No treino de ontem estávamos no Pico 1055, um casarão
abandonado que é incrível para o Parkour e que para ter acesso ou você precisa
saltar o muro ou se esgueirar por uma brecha com arame farpado.
Eu já estava fazendo as últimas movimentações do dia quando
ouvi uma voz de mulher no portão da entrada. Pensei que era a dona do casarão
ou até a polícia que estava reclamando com os meninos, então saí correndo de
onde estava e me coloquei em um ponto no último andar onde eu podia ser visto e
saber o que estava acontecendo.
- ... eu estava com ele agora.
Vocês não sabem o que é passar por isso.
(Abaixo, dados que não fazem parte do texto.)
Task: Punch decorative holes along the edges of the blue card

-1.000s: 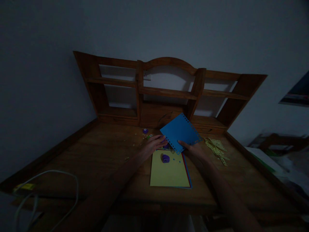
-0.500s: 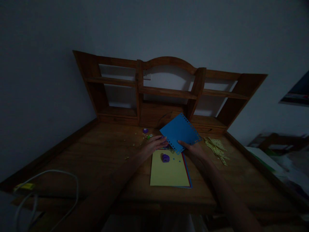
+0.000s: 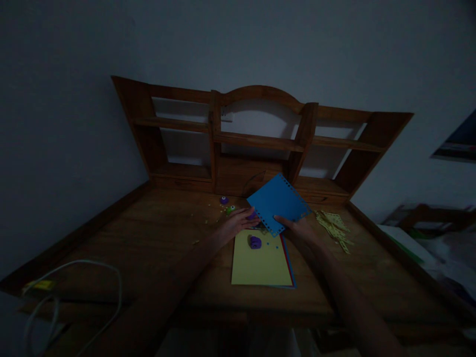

Tão lindo que nem vocês, com uma
juventude toda pela frente. Ele é lindo! Vocês não fazem idéia do que estão
fazendo não. Vocês podem brincar com outras coisas. Tem tanto esporte que é
mais legal por aí e que é bonito de se ver. Tem o Tênis e aquele outro, como é
o nome?, o Futevôlei que vocês estão fazendo agora! Eu não posso impedir vocês
de pularem aí não. Mas eu que sou a mãe dele. Eu passei essa manhã toda na
Santa Casa com meu filho. Você sabe o que é ter que dar comida na boca dele,
escovar os dentinhos e ter que trocar a roupa? Um menino que tinha tanta
vida. Hoje os colegas dele até o abandonaram, sabe? Antes chovia convites de
festas, mas agora ninguém liga mais pra ele. E ele é tão lindo! Parece com esse
moreninho, meu filho! Eu sei que é um esporte, mas esse aí que vocês estão
fazendo só vai trazer sofrimento a sua família. Vocês não precisam disso. Isso
que vocês fazem é insignificante. Por favor, nesse natal me dêem um presente:
Pensem no que vocês estão fazendo, nas suas mães e porque vocês estão fazendo isso. Se vocês quebrarem as
duas pernas, os dois braços, a bacia ou então as costelas, isso não vai ter
problema! Há conserto pra isso tudo e vocês são jovens! Mas meu filho quando
caiu bateu foi a cabeça. E vocês não sabem o que é a cabeça! Ela controla cada
partezinha do seu corpo! A gente pensa que o nosso corpo é muito forte às
vezes, mas é só preciso uma pancada na cabeça para você perder sua vida
inteira. Ele não tem coordenação motora mais nenhuma! Às vezes eu acho que é pior do que morrer. Eu não tenho mais a minha
vida. Só vivo em sessões de psicólogo com ele e de médico em médico. Mas eu amo
tanto o meu filho e eu amo vocês também. Então por favor, pensem no que vocês
estão fazendo.
O jeito mais rápido de descer era fazendo um salto do andar
de cima pro de baixo. O movimento foi tão natural para mim que na hora não
percebi que isso podia assustar ela ainda mais ou então ser encarado como um
deboche a tudo que ela falou.
Mas eu desci. Mesmo sujo e suado. Me aproximei da grade,
passei pelo buraco com o arame farpado e quando cheguei até ela perguntei se
podia dar um abraço.
- Claro que sim, meu filho!
- Claro que sim, meu filho!
E ali mesmo ela começou a chorar.
Agradeci toda a preocupação comigo e com o restante dos
meninos. Disse a ela que é difícil encontrarmos pessoas que cuidem umas das
outras e que esqueçam um pouco da frieza e do ritmo frenético que a vida hoje
nos impõe. Confirmei a ela também que o filho dela tem muita sorte de ter uma mãe
com essa fibra e com esse amor.
Eu sempre sou o cara que irá defender e argumentar em favor
do Parkour. Não tenho problema algum em gastar 30 minutos do meu treino
explicando passo a passo do que faço e do porque estou fazendo. Chamar o que eu
faço de “insignificante” seria praticamente um convite para uma discussão das
boas...
Mas nesse dia, eu não tive coragem. Eu sequer teria direito
a fazer isso. Ela é uma mãe. E com uma mãe ferida, em desabafo e em manifestação
pura de amor e afeto com o próximo, você não argumenta e nem tenta estar certo.
Pode ser o assunto que for e você pode se achar correto como for.
Diariamente o Parkour me proporciona situações, ensinamentos
e me dá motivos para pensar, questionar e aprender. Mesmo que ali eu estivesse
por ele, neste dia o grande professor surgiu em forma dessa mãe: Dona Edineuza.